Papua, Riwayatmu Kini
Budiarto Shambazy ; Wartawan Senior Kompas
|
KOMPAS,
12 Desember 2015
Salah satu butir
perjanjian Konferensi Meja Bundar (KMB) di Den Haag, Belanda, pada 23
Agustus-2 November 1949, menyebutkan Irian Barat bagian dari Belanda. KMB
melemahkan kita lewat Republik Indonesia Serikat (RIS) yang terdiri dari 15
provinsi boneka Belanda plus sejumlah provinsi yang sejak proklamasi sukarela
bergabung dengan republik.
Kita telah merdeka,
tetapi Belanda berupaya kembali menjajah lewat provinsi-provinsi boneka. Kita
ingin merebut Irian Barat yang saat itu berpeluang menjadi bagian dari
Belanda, atau merdeka, atau menjadi bagian dari Federasi Melanesia.
Sepanjang dekade 1950,
kita memperjuangkan pembebasan Irian Barat melalui resolusi Sidang Umum (SU)
PBB, pertama kalinya tahun 1954. Isi resolusi meminta Belanda menyerahkan
Irian Barat kepada Indonesia.
Tetapi, lanskap
politik global di PBB kurang menguntungkan, membuat resolusi gagal disahkan.
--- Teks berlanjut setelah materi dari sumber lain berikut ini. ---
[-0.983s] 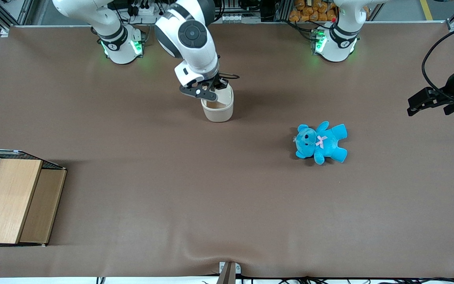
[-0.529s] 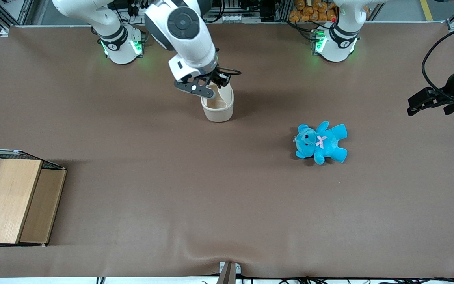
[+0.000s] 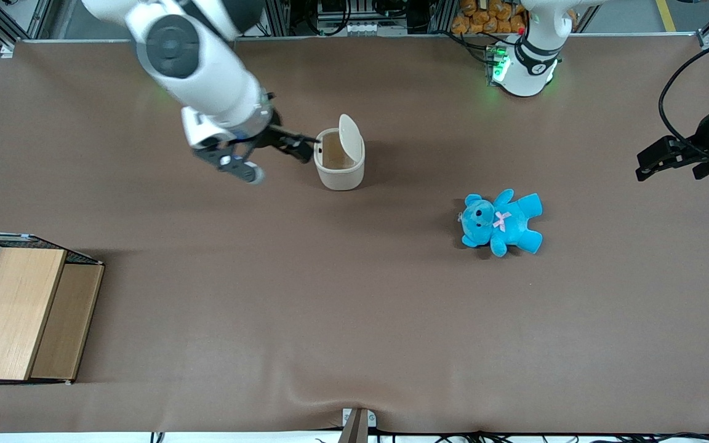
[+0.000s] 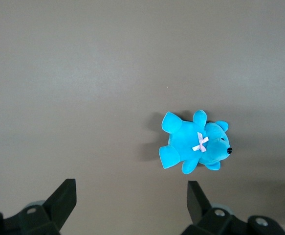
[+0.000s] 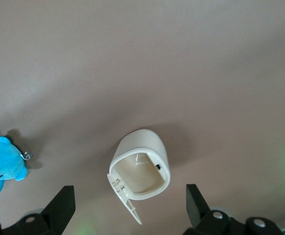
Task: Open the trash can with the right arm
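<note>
One trash can [image 3: 340, 165] is standing in the upper middle of the front frame on the brown surface [image 3: 354, 320], and its flip lid [image 3: 349, 136] is standing up on edge, leaving the tan inside showing. The right arm [image 3: 197, 58] is reaching in from the upper left of the frame, and its tool [image 3: 280, 161] is hanging just beside the can, on the working arm's side of it, with nothing between the fingers; they are spread wide apart, which the wrist view shows plainly, one dark finger [image 5: 59, 208] on either side of the can [image 5: 141, 169]. I am counting one blue teddy [image 3: 500, 222], lying flat in the right-centre of the frame, well apart from the can and nearer the front camera than it. One wooden box with wire mesh [image 3: 19, 311] is sitting at the lower left edge of the frame, toward the working arm's end of the surface.
</note>
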You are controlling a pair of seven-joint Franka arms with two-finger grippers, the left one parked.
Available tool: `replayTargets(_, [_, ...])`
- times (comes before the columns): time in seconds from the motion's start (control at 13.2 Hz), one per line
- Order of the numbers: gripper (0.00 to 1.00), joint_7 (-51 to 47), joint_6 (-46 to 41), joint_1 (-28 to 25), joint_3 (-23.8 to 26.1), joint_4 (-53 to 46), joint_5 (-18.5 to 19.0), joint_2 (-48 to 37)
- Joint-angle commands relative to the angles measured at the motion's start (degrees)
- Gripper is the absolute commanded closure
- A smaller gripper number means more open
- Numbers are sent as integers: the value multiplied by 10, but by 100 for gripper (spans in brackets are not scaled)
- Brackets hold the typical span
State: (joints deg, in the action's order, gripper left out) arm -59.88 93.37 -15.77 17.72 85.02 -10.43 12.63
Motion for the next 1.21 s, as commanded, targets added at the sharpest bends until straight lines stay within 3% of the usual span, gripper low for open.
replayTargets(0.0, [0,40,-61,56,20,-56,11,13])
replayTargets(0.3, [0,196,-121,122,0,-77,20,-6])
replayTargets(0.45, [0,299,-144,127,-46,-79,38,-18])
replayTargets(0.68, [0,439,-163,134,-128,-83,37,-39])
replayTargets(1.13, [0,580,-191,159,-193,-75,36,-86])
Dan, suka atau tidak, Presiden Amerika Serikat (AS) Dwight Eisenhower
(1953-1961) membantu kita menekan Belanda, antara lain mengancam pembatalan
Marshall Plan untuk ”negeri kincir
angin” itu.
Kita tidak pernah
kapok memperjuangkan pembebasan Irian Barat. Hampir tiap tahun kita
mengajukan resolusi, tetapi sia-sia. Sebaliknya, Belanda makin provokatif,
antara lain membangun pos-pos militer di Irian Barat dalam rangka
mempersiapkan perang. Pos militer pertama dibangun di Lembah Baliem, Wamena,
tahun 1957, dan diteruskan di tempat-tempat lain bertahun-tahun setelah itu.
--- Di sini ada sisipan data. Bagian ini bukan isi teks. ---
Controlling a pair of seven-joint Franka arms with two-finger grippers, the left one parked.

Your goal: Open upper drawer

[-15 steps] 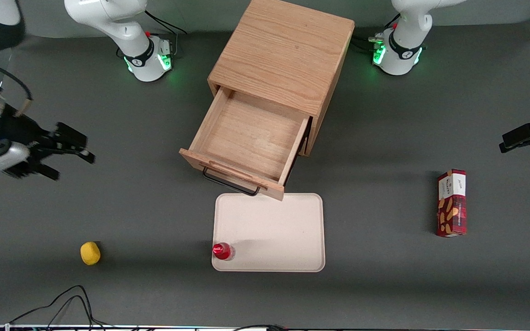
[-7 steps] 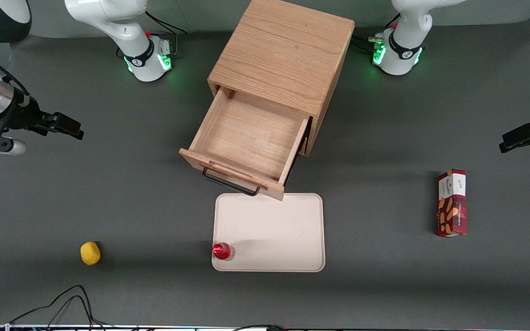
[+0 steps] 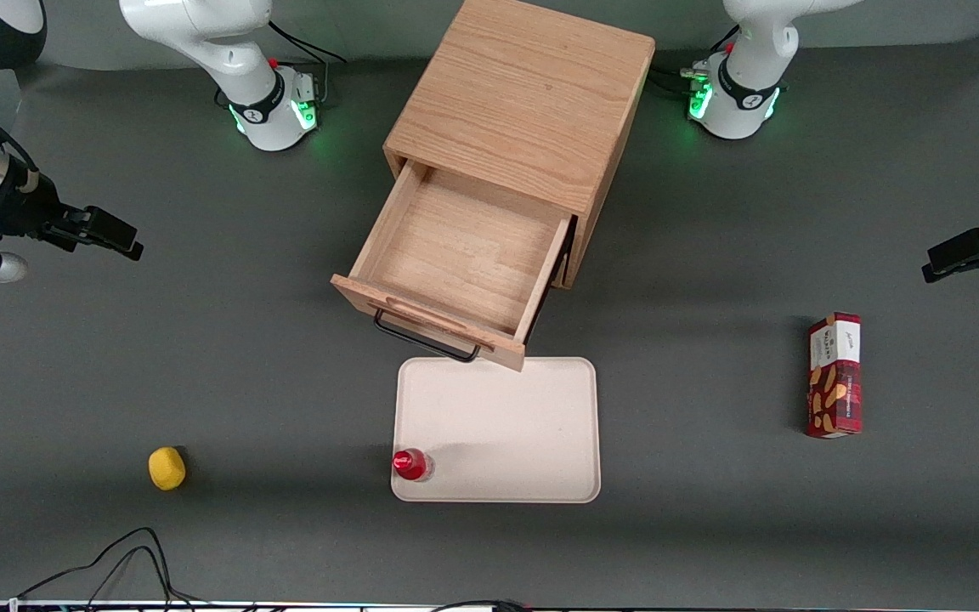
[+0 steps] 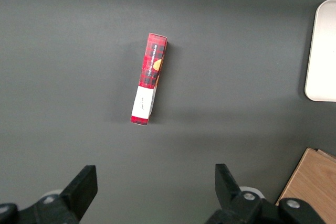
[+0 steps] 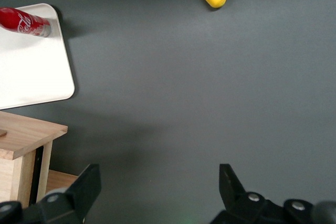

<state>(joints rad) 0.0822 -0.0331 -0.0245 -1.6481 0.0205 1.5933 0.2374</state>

Bung Karno geram dan memutuskan hubungan diplomatik dengan Belanda pada 17
Agustus 1960.
AS juga mulai berubah.
Eisenhower lebih tertarik mendongkel Bung Karno dengan mendanai pemberontakan
PRRI/Permesta 1956-1958 daripada menekan Belanda.
Sebaliknya, pengganti
Eisenhower, John F Kennedy (1961-1963), mau membantu. Pertimbangan dia,
Indonesia yang strategis berada di antara dua samudra jangan sampai jatuh ke
tangan ”the Bloc” (Uni Soviet dan Tiongkok).
Pertimbangan lain,
investasi AS di Indonesia, khususnya oleh dua korporasi migas, Caltex dan
Stanvac, berada dalam bahaya. Bung Karno membekukan konsesi migas melalui
Undang-Undang (UU) Nomor 44 Tahun 1960 yang menegaskan, ”Seluruh pengelolaan minyak dan gas alam dilakukan negara atau
perusahaan negara”.
Kennedy merasa ”the
Bung”, panggilan dia untuk Bung Karno, dapat dibujuk keluar dari pengaruh
”the Bloc”. Sebagai imbalan, Kennedy menggelontorkan bantuan senilai 800 juta
dollar AS—jumlah yang masih kurang dari separuh dari yang diberikan Uni
Soviet.
Hubungan
Indonesia-Belanda makin panas pada tahun pertama pemerintahan Kennedy.
Belanda membentuk sebuah dewan persiapan kemerdekaan ”Nieuw-Guinea”, yang
dibalas Bung Karno dengan mengumumkan Trikora 19 Desember 1961.
Saat operasi militer
Trikora baru dimulai, Kennedy mengirimkan adiknya, Jaksa Agung Robert
Kennedy, ke Jakarta menemui Bung Karno. Dari Jakarta, Robert Kennedy langsung
melawat ke Den Haag mendesak Belanda segera menyerahkan Irian Barat kepada
Indonesia.
Misi lanjutan Robert
Kennedy, yang dipimpin diplomat senior Ellsworth Bunker, menyiapkan teknis
penyelenggaraan plebisit di Irian Barat yang akhirnya terjadi tahun 1969.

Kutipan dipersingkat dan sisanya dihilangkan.